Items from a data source
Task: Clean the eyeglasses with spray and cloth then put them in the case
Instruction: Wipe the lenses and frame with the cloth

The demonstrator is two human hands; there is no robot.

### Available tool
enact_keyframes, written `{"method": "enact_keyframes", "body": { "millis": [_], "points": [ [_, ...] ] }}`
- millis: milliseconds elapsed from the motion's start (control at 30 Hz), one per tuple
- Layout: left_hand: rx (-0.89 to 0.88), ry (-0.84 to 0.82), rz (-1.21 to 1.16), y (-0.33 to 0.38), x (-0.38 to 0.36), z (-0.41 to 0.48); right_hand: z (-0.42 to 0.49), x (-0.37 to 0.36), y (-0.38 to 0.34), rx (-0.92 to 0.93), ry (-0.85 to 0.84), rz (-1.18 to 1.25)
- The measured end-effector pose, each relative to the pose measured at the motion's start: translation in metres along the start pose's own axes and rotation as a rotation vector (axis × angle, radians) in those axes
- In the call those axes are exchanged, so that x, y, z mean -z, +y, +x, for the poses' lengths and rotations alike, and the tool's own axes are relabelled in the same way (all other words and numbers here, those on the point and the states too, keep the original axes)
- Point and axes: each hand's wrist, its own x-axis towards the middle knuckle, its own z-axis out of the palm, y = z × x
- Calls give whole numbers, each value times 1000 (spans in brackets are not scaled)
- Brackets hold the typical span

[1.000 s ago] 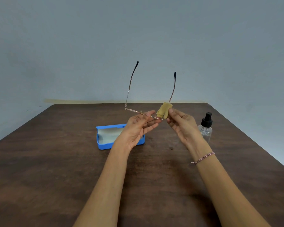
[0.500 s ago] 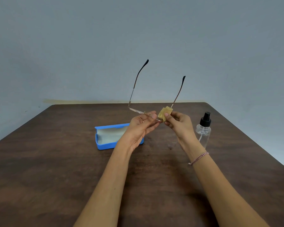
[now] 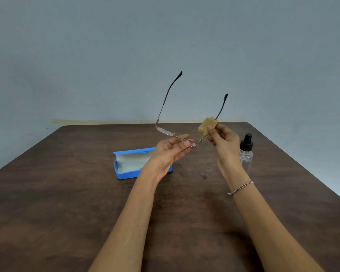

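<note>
Left hand (image 3: 171,152) pinches the glasses (image 3: 166,132) by the front above the worktop (image 3: 67,213); right hand (image 3: 224,142) pinches the cloth (image 3: 206,124) round a temple. Wiping seems underway; next, fold temples, lay them in the open case (image 3: 126,165).

1 pair of eyeglasses (image 3: 166,132), thin metal frame, centre of the frame
2 temples (image 3: 165,101) on that pair, each with a dark tip, upper centre
1 cleaning cloth (image 3: 206,125), yellow, right of centre
1 spray bottle (image 3: 246,152), clear with a black pump top, right of centre
1 eyeglass case (image 3: 130,163), blue, lid open, left of centre
2 hands: 1 left hand (image 3: 169,156), 1 right hand (image 3: 224,142), both centre
1 ring (image 3: 171,146), on the left hand
1 braided bracelet (image 3: 241,187), on the right wrist
1 wooden table (image 3: 67,193), dark brown, lower half of the frame
</note>
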Motion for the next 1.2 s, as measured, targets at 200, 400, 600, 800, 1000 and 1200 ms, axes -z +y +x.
{"method": "enact_keyframes", "body": {
  "millis": [200,400,600,800,1000,1200],
  "points": [
    [-69,44,-37,4,1,0,-5,-2,5,-38,-204,-209],
    [-12,1,13,6,7,0,-7,-1,3,-9,-152,-210],
    [53,-119,72,10,15,-4,-4,0,-13,104,10,-53],
    [117,-200,179,13,22,-8,-3,6,-27,259,160,-81],
    [138,-219,182,15,27,-8,-8,4,-32,371,172,-146],
    [78,-148,156,14,26,-5,2,8,-21,280,175,-182]
  ]
}}
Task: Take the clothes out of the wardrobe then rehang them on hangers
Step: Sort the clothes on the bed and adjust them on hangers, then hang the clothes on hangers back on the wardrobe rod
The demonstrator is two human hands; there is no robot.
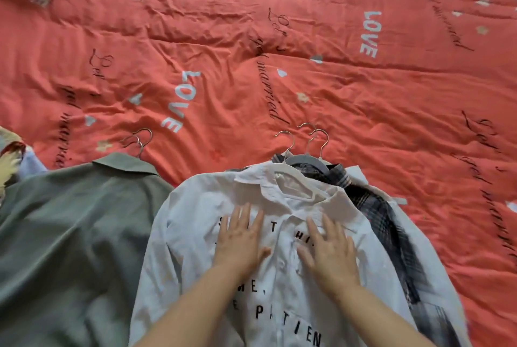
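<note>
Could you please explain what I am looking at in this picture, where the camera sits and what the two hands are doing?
There is no machine here: a person works with bare hands, and the single camera is worn on their head, looking forward and down. The left hand and right hand both lie flat, fingers straight, on a white shirt with black lettering. Neither hand holds anything. The shirt is on a white hanger and lies on a red bedspread printed with LOVE. To its left lies a grey-green garment, also on a hanger. A dark plaid garment on hangers shows from under the shirt's right side.
</note>
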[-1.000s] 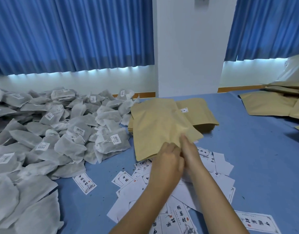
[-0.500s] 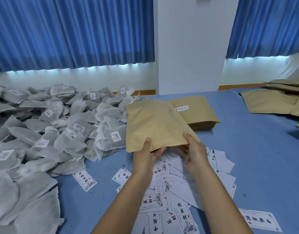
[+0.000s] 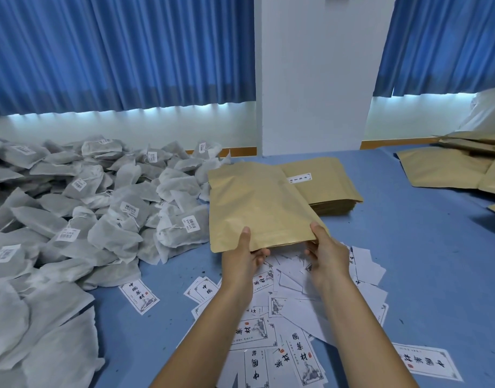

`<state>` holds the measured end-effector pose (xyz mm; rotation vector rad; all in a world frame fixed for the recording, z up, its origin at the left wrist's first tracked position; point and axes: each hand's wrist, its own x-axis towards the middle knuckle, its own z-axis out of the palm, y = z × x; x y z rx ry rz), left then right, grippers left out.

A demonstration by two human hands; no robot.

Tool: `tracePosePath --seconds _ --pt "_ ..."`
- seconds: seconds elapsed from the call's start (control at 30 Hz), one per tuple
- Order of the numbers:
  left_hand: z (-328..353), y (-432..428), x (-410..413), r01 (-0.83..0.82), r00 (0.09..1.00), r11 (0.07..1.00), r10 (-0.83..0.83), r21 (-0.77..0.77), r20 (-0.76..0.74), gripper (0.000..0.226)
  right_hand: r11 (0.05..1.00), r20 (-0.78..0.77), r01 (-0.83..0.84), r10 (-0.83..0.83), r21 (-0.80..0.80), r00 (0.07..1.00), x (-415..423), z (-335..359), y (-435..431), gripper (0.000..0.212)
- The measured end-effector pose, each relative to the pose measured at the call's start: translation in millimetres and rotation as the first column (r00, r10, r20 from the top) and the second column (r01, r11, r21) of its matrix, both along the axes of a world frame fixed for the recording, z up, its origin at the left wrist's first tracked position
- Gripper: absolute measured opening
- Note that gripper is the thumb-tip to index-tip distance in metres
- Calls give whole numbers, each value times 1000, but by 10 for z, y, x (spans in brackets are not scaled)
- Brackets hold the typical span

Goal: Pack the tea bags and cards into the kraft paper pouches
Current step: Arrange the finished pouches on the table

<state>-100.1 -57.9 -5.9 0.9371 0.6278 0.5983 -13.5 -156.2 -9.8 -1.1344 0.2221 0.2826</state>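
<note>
A kraft paper pouch (image 3: pixel 257 203) is held flat above the blue table, its near edge towards me. My left hand (image 3: pixel 244 256) pinches that edge left of centre, thumb on top. My right hand (image 3: pixel 324 253) grips the near right corner the same way. Behind the pouch lies a stack of kraft pouches (image 3: pixel 330 189). A large heap of white tea bags (image 3: pixel 100 208) fills the left side. Printed white cards (image 3: pixel 285 331) lie scattered under my forearms.
More kraft pouches (image 3: pixel 453 169) lie at the far right of the blue table (image 3: pixel 425 275). A single card (image 3: pixel 428 362) sits at the near right, another card (image 3: pixel 140 296) by the tea bags. A white pillar and blue curtains stand behind.
My hands, first bunched together at the pouch's near edge, moved apart to its two near sides. The pouch now lies flatter and squarer in front of me.
</note>
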Motion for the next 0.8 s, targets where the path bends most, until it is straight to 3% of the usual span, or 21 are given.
tracePosePath --seconds 0.1,0.27,0.43,0.63,0.8 --pt "10 20 0 -2 1000 1000 2 24 19 4 994 25 -107 108 -38 994 -33 11 26 12" --pt "-7 38 9 6 1000 999 -7 46 26 6 998 40 -61 62 -28 997 -24 4 33 14" --pt "-3 62 19 -1 999 999 0 42 34 7 985 92 -175 175 -8 980 -62 -18 104 7" --pt "-25 43 23 8 1000 999 -9 31 29 7 992 90 -124 122 18 988 -34 -57 124 10" --pt "-35 30 25 16 1000 999 -17 35 6 10 977 150 -211 203 41 968 -106 -38 165 15"
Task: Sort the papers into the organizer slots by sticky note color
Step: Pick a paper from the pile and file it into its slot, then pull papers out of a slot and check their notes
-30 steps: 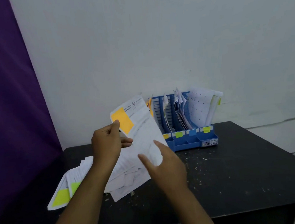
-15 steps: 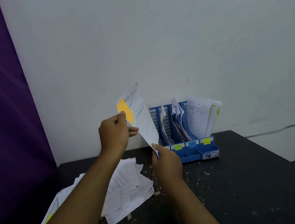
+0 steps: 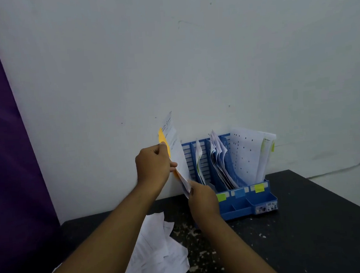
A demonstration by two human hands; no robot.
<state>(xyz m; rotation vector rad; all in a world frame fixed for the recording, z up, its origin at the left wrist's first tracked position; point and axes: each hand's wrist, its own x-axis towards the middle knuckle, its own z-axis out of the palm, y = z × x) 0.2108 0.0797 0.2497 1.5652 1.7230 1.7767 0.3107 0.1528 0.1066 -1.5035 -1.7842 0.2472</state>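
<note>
The left hand [image 3: 153,165] is pinching the upper edge of the paper [image 3: 177,151] beside its orange sticky note [image 3: 162,140], while the right hand [image 3: 202,199] is gripping the sheet's bottom corner. The paper is standing nearly upright and edge-on, its long axis leaning top-left, just at the left end of the blue organizer [image 3: 264,204] by the leftmost slot [image 3: 189,159]. The right hand is sitting nearer that slot, so it is probably guiding the lower edge in.

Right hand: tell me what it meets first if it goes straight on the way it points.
Likely the blue organizer, at its leftmost slot just beyond the right hand, which pinches the orange-tagged paper by its lower edge. Depth is unclear.
</note>
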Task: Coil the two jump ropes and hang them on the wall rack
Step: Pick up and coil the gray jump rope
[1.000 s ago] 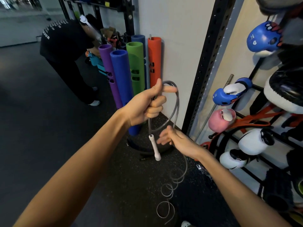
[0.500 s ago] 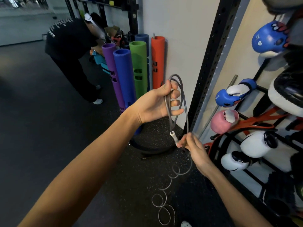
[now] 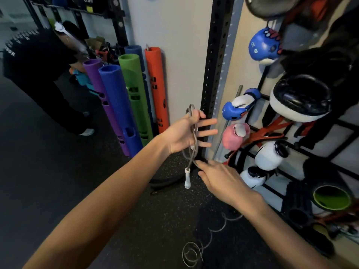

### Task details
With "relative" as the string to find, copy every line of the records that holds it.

### Final answer
- The measured end-effector pose, each relative to the pose measured at the motion's start: translation in metres along the start pose's own axes and rotation as a rotation vector (axis × angle, radians) in those axes
- The measured end-effector pose, each relative to the pose measured at the call's start: translation in millimetres and rotation as the first column (r00, r10, r20 from the top) and the second column (r01, r11, r21) of its matrix, both along the axes of a world frame fixed for the recording, z up, its origin at the left wrist's first tracked position

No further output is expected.